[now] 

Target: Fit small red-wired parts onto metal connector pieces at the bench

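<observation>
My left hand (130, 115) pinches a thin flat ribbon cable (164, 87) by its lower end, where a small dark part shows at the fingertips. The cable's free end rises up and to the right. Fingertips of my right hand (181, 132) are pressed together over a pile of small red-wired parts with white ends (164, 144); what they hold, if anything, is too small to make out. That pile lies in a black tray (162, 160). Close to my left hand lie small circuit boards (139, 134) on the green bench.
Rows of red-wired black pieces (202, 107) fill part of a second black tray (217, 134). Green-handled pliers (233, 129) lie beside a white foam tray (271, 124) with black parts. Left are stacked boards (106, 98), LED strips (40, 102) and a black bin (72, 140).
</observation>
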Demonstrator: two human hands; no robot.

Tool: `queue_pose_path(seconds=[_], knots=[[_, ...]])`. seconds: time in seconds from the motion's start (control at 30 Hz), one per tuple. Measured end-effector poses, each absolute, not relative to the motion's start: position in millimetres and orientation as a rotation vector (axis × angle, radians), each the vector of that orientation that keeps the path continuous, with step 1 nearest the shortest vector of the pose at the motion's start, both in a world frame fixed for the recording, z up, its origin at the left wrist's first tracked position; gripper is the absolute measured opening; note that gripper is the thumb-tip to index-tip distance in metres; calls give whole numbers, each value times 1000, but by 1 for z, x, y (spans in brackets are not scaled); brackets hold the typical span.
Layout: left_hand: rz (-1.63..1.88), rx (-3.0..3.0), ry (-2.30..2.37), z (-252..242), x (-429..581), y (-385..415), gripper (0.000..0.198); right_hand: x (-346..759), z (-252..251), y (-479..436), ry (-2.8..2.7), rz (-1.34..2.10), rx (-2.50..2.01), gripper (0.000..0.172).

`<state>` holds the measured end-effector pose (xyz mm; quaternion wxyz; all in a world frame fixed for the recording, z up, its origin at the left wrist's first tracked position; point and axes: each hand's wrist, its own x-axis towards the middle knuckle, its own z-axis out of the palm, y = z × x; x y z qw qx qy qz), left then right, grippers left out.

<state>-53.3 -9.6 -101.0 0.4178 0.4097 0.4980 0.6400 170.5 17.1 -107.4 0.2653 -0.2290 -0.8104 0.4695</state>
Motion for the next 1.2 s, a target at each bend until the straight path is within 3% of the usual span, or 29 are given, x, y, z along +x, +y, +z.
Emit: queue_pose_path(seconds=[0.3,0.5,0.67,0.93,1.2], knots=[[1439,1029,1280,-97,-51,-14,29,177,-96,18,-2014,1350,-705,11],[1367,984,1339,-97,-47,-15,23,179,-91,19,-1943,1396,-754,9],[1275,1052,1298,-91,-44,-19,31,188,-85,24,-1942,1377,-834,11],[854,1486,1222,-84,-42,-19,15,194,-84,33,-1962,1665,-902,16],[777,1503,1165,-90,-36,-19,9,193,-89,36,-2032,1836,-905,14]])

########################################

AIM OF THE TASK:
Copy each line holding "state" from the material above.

YOUR RESPONSE:
`<state>` holds the measured end-effector pose (xyz mm; quaternion wxyz; all in a world frame fixed for the recording, z up, its origin at the left wrist's first tracked position; point and axes: each hand's wrist, its own x-axis towards the middle knuckle, its own z-axis out of the palm, y = z × x; x y z qw qx qy qz), left then right, grippers left out.
<state>-53.3 -9.6 -101.0 0.4178 0.4097 0.4980 0.6400 170.5 17.1 -107.4 0.2653 -0.2290 -0.8104 0.4695</state>

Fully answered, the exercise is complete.